Last week, my family and I said goodbye to Mark Herring, a boy that lived on the same floor at Misericordia as my brother, Michael. I don’t know how many years I’d known Mark. My memories of him blur into a collage of brief encounters, moments I spent with him while visiting my brother. Like the time Mark was reading a Best Buy catalogue and I asked him if he was buying a new flat screen TV. Or the time my dad and I were taking Michael to Easter Mass in the rotunda, and Mark asked if he could go along. So I walked beside him as he steered his powered wheelchair down the hall, my father pushing Michael in his chair next to us, and we sat together during mass.
I don’t remember the last time I saw Mark before he died.

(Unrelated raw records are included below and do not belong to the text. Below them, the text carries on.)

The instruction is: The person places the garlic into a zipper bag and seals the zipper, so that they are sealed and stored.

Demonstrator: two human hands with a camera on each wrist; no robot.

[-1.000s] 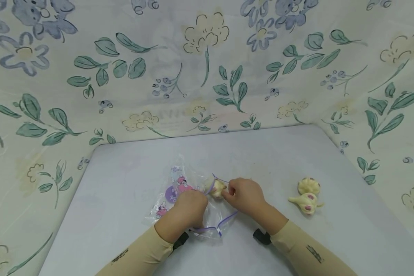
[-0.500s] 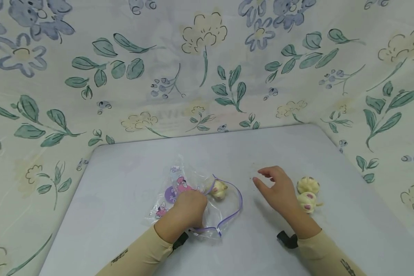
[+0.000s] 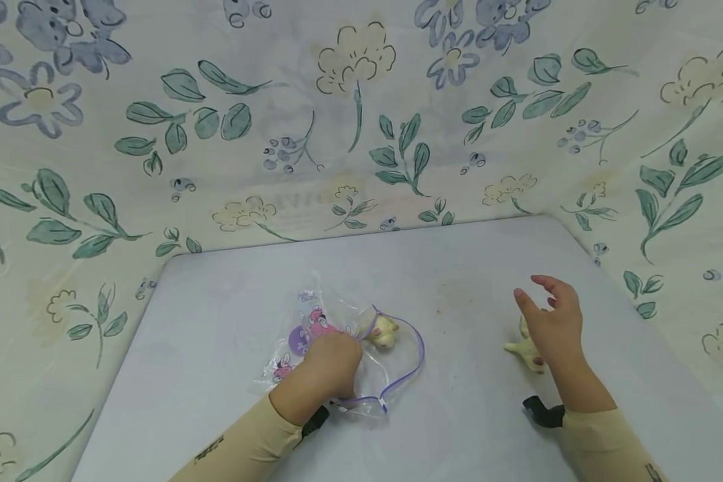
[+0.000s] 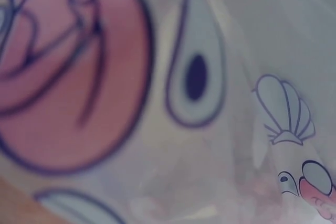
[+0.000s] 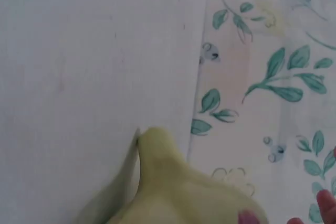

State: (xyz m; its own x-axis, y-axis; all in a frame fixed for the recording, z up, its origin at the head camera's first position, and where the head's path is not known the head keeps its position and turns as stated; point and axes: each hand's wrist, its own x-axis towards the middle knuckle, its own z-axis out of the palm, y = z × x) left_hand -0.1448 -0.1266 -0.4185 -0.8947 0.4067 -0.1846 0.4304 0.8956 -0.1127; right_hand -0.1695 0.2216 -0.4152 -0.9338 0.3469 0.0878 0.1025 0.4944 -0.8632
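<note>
My left hand (image 3: 335, 361) grips the near edge of a clear zip bag (image 3: 306, 311) with pink cartoon prints and a purple seal strip. The bag's printed film (image 4: 194, 40) fills the left wrist view. At its gaping mouth, inside the purple strip, lies a garlic bulb (image 3: 384, 332). My right hand (image 3: 555, 328) hovers at the right over two more bulbs, thumb and fingers spread apart, holding nothing. It partly covers the nearer garlic bulb (image 3: 525, 351) and nearly all of the farther garlic bulb (image 3: 523, 327). The right wrist view shows a pale garlic bulb (image 5: 178, 192) close up.
A white table (image 3: 229, 288) carries everything, with small dark specks near its middle. A floral cloth (image 3: 313, 134) rises behind it and along both sides. Dark wrist-camera mounts (image 3: 543, 411) sit below the hands.
My right hand has left the garlic bulb at the bag's mouth and moved right to the other two bulbs, its fingers spreading. My left hand has stayed on the bag.
</note>
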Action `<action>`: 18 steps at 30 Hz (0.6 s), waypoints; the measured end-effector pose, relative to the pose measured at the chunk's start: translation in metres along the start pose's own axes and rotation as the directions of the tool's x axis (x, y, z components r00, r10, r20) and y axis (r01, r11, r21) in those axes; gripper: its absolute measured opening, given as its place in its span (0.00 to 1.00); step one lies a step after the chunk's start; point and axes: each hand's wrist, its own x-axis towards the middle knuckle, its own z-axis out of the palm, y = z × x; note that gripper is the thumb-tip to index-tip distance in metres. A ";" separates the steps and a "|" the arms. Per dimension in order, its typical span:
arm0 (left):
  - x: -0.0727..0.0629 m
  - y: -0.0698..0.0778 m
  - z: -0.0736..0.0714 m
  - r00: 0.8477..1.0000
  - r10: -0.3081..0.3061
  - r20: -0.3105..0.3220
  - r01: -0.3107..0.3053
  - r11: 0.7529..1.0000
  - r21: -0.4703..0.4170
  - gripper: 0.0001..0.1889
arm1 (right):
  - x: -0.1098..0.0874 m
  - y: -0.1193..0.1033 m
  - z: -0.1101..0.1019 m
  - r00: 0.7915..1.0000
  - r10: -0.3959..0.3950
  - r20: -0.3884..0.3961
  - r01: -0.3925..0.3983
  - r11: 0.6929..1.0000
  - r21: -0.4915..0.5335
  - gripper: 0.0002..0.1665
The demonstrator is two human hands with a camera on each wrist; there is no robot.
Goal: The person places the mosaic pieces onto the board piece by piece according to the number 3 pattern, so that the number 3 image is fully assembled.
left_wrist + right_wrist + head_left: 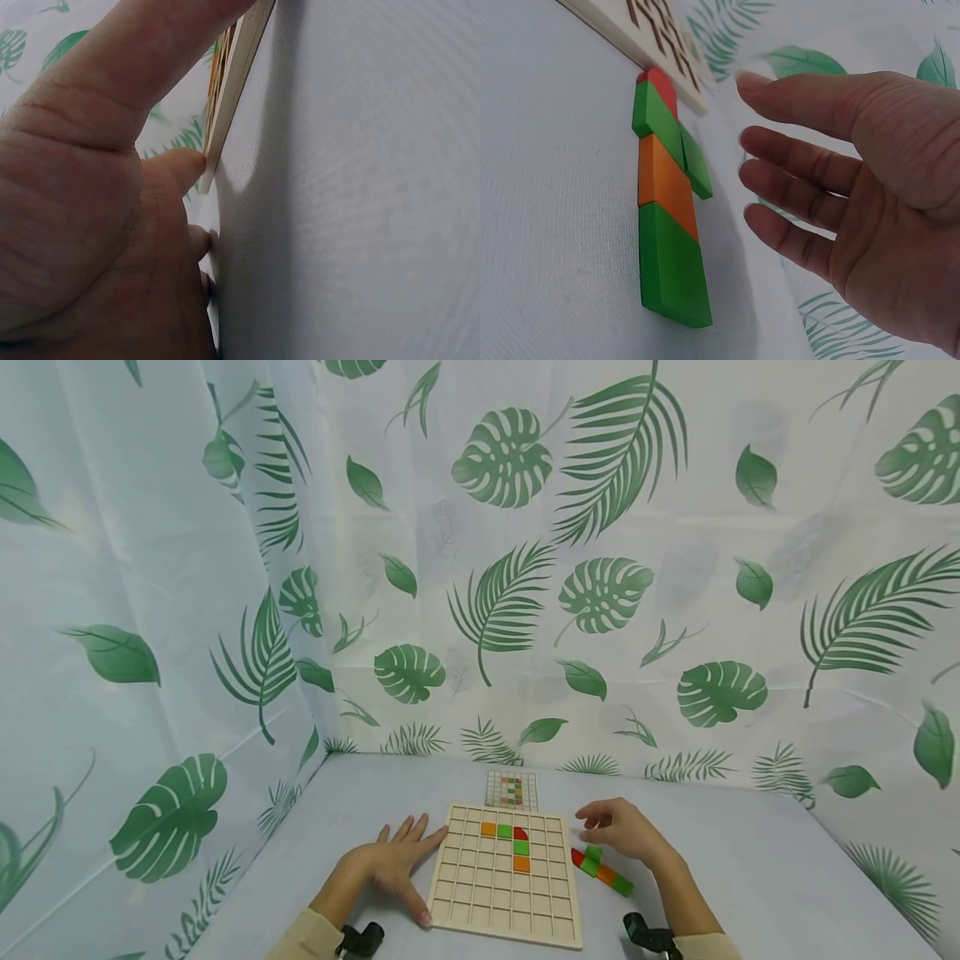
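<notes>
A pale wooden grid board (495, 906) lies on the table. In its upper cells sit an orange tile (489, 829), a green tile (505, 832) and a red rounded piece (521, 833), with a green and an orange tile below the red one. My left hand (393, 864) is spread at the board's left side, thumb by the near corner and a finger at the edge. Right of the board, my right hand (618, 831) hovers with bent, relaxed fingers and holds nothing. Below it loose pieces form a row: red (662, 86), green (658, 116), orange (667, 184) and green (679, 270), another green piece (696, 161) alongside.
Behind the board lies a small card (512, 791) printed with a grid and coloured squares. A white cloth covers the table (405, 777). Leaf-patterned curtains (517, 610) hang at the back and sides. Each wrist wears a black camera (363, 939).
</notes>
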 end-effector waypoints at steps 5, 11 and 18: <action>0.000 0.000 0.000 1.000 0.000 0.000 0.000 1.000 -0.002 0.72 | 0.001 0.003 0.000 1.000 0.016 0.012 -0.016 1.000 -0.012 0.18; -0.001 0.001 -0.001 1.000 -0.002 0.001 0.002 1.000 0.002 0.72 | -0.002 0.006 -0.001 0.999 0.035 0.037 -0.034 0.999 -0.022 0.15; -0.002 0.001 -0.001 1.000 -0.006 0.002 0.006 1.000 0.002 0.72 | -0.002 0.008 -0.001 0.996 0.073 0.044 -0.072 0.997 -0.021 0.13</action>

Lots of times it was in passing while I was visiting Michael. I’d see Mark down the hall and wave. Or I’d stop in the multi-purpose room where all the kids gathered to watch a DVD and give him a kiss or a high-five.
I was at Misericordia the Saturday before Mark died. Michael wasn’t feeling good, and mom and I stopped by for a visit. We spent a couple of hours by Michael’s bedside, talking to him, trying to make him laugh. I took a picture of mom and me holding Michael’s hands and uploaded it to Facebook. As we were leaving, we stopped by the nurses’ station to chat with the nurse on duty. The hallway was quiet, not filled with the usual kids hanging out playing, singing, or drawing. I peeked in the multi-purpose room, looking for Barb, Michael’s CNA, but I didn’t see Mark. If I had, I would’ve stopped to talk to him. Two days later my brother Chris called to tell me Mark died of a sudden heart attack.
I didn’t know a lot about Mark. I wasn’t even sure how old he was. Never met his family. It wasn’t until his funeral when I learned the answers to these questions. The laminated memorial cards told us Mark would have been seventeen in June. In the front row at the service sat his mom, sister, brother, grandmother and step dad. I’d never met them. None of us had. I gave his grieving mother a hug and told her how beautiful her son was. I was one of hundreds of strangers that came up to her that day. I wonder if she knew what an impact her son had on all of us.
Mark had impossibly long eyelashes. Dark and curled, like every woman’s dream. It was the first thing I saw as I knelt beside his small white coffin. I told him that I wished I’d spent more time with him when I had the chance, that I wished I’d seen him on that last Saturday of his life. We always regret the time we didn’t spend with someone once they’re gone. But it reminds us to cherish the time we have with ones who are still with us.